Le marché des NFT a déjà généré des litiges à fort enjeu, notamment entre la maison Hermès et l’artiste numérique Mason Rothschild au sujet de sa création MetaBirkins (voir articles sur ce Blog, ici et ici). Plus récemment, Nike a engagé des poursuites contre la plateforme de revente en ligne StockX LLC pour sa vente des NFT liés au nom et à l’image des chaussures Nike. Bien que la Court of Arbitration for Art (CAfA) de La Haye n’ait encore administré aucun litige lié aux NFT, l’émergence de cette nouvelle ère d’arbitrages ne devrait pas tarder.
L’arbitrage international est-il bien adapté à la résolution des litiges liés à la blockchain ?
L’immédiateté des transactions, l’anonymat des utilisateurs, la difficulté pour parfois retracer une transaction … sont des facteurs qui doivent être pris en compte dans le cadre d’une procédure arbitrale, telle qu’elle existe dans sa forme actuelle (voir notamment la notion du « due process »), ce qui peut contrarier les intérêts défendus par les utilisateurs de la blockchain et des métavers, plus soucieux d’efficacité que d’équité.
Parmi les autres questions examinées, citons celle de savoir si un actif en crypto-monnaie est un « investissement protégé » en vertu du droit international (voir, par exemple, les réflexions sur ce sujet ici et ici) et si la blockchain peut être utilisée à des fins de preuve, par exemple pour la tenue automatisée de registres exhaustifs en vue d’un éventuel litige de construction (voir également la blockchain « documentaire » proposée par KODAKOne).
A notre sens, l’arbitrage international, dans sa forme actuelle, n’a pas l’efficacité requise pour résoudre le volume élevé de litiges transfrontaliers susceptibles d’être générés dans le métavers.
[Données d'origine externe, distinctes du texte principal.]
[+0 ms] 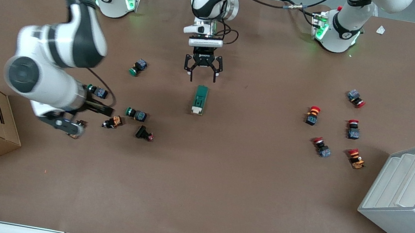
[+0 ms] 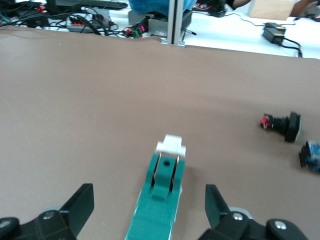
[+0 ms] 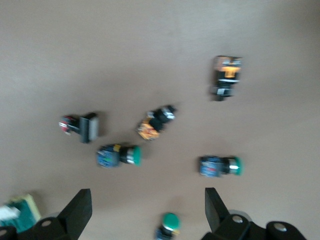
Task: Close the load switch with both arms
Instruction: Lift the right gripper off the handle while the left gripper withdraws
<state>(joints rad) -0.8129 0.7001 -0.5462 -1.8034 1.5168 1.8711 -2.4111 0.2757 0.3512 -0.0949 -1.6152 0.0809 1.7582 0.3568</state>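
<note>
Two Franka arms work a brown table [image 1: 221,186]: the left gripper [image 1: 202,74], fingers spread wide and empty, hangs just above the green load switch [image 1: 199,99] lying mid-table, while the right gripper [image 1: 63,122], also wide open and empty, hovers over green-capped push-buttons [image 3: 119,155] toward its own end

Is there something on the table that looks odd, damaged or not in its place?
Nothing looks damaged or spilled. The load switch lies flat, alone mid-table, under the open left gripper. The push-buttons lie tipped on their sides, scattered below the open right gripper.
</note>
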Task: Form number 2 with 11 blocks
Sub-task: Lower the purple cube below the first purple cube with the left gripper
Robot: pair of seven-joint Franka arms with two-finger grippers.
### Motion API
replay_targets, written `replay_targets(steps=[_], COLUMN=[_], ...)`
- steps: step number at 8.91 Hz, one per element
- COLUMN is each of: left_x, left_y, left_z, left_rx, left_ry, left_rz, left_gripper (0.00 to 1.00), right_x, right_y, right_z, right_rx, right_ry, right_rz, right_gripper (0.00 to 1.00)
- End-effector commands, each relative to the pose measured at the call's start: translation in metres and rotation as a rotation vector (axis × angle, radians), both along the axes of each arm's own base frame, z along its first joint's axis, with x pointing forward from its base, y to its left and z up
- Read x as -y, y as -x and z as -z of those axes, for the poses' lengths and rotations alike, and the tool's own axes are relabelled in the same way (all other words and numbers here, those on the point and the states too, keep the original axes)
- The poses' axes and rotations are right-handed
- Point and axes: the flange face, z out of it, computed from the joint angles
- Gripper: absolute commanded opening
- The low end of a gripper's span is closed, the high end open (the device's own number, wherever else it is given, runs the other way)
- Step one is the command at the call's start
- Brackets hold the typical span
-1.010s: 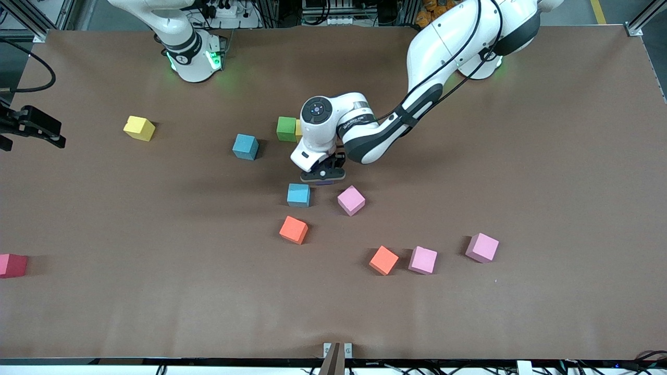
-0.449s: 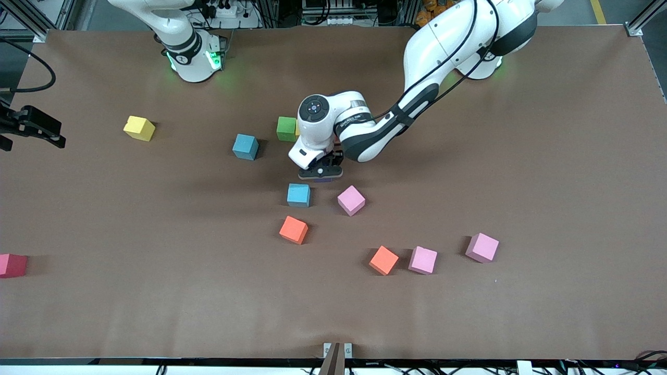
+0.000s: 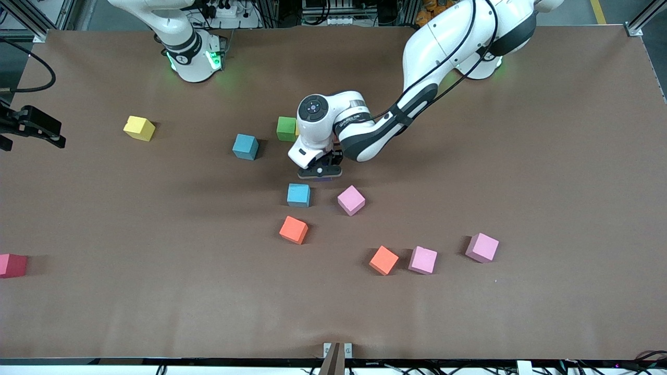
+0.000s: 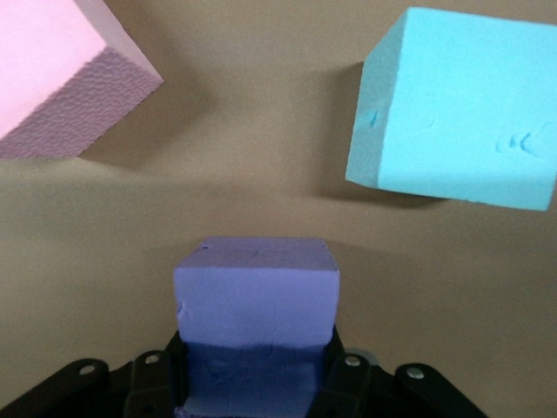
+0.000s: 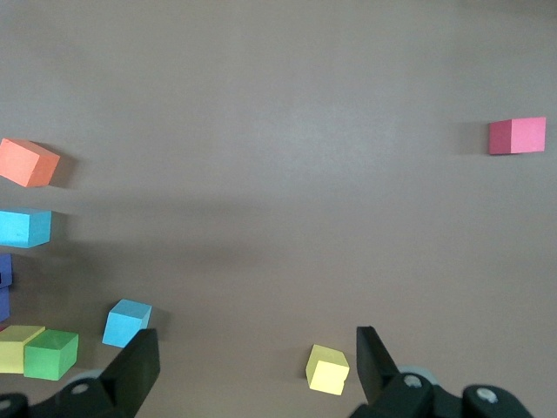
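Barely started on the 2: only a green block [image 3: 286,128] and a yellow one touching it sit paired mid-table, the rest scattered loose. The purple block [image 4: 256,300] is pinched in the left gripper [image 3: 320,172], low over the table at twelve o'clock from a blue block [image 3: 298,195], a pink block [image 3: 351,200] at four. The right gripper [image 5: 257,370] waits spread, holding nothing, off the right arm's end.

Robotics lab: two white Franka arms [image 3: 365,133] bolted at wide brown-covered table [image 3: 547,182], aluminium frame posts [image 3: 638,23] at corners, power strips and cable bundles [image 3: 224,10] along edge.
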Motion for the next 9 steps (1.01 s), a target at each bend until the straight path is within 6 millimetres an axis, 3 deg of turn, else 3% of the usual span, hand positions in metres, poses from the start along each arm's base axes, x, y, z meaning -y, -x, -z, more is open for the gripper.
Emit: replay_targets(steps=[1,8,9], left_x=[-0.0007,-0.0045,-0.0043], left_y=[0.0014,0.0023,0.0023], left_z=[0.0027,0.0037,0.0028], left_rx=[-0.001,-0.008,-0.011], left_ry=[-0.014,-0.025,-0.023], left_rz=[0.010,0.007,0.001], left_gripper=[0.00,0.00,0.31], right_x=[0.0022,0.0022,0.0022], right_y=[0.0006,0.0007,0.0007], right_z=[-0.0033,-0.0040,-0.0040], right_rx=[0.000,0.002,0.002], right_ry=[-0.019,-0.019,-0.019], right_rz=[0.016,0.016,0.016], right_gripper=[1.00,1.00,1.00])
On doit cependant s’attendre à une forte évolution dans les années à venir. Tout comme l’arbitrage international a réussi à s’adapter rapidement à la « nouvelle normalité » engendrée par la pandémie de COVID-19, il y a lieu de croire que ce mécanisme de règlement des différends pourrait devenir un moyen efficace pour résoudre la multitude de litiges susceptibles d’être générés par et en relation avec ces technologies en évolution rapide.
Ceux qui construisent ces marchés et le métavers devront réfléchir à la manière d’instaurer la confiance et de contribuer à la refonte des processus de règlement des litiges pour refléter la dynamique de ces environnements. La justice décentralisée, qui ne dépend pas des lois nationales ou de la géographie, mais plutôt d’un code et de bonnes pratiques, est un exemple de l’innovation qui s’opère au sein de ce domaine.
Malgré leur apparente incompatibilité, les principes qui sous-tendent la blockchain et le métavers pourraient être considérés comme convergents avec ceux de l’arbitrage international. On pourrait faire valoir, par exemple, que les fondateurs de la blockchain ont cherché à s’affranchir d’une autorité centrale, des banques ou d’un système judiciaire étatique et recherchaient une interconnexion transnationale. Or, n’est-ce pas précisément ce qui a fait le succès de l’arbitrage international ? Mais il reste à déterminer si les principes de l’arbitrage, notamment le principe d’un procès équitable, sont finalement compatibles avec l’efficacité attendue par les utilisateurs et les créateurs de ces nouvelles technologies. Ce qui est certain, cependant, c’est que l’essor de la blockchain, des NFT et du métavers obligeront les acteurs du monde de la Tech et la communauté de l’arbitrage international à travailler ensemble pour s’attaquer à ces questions.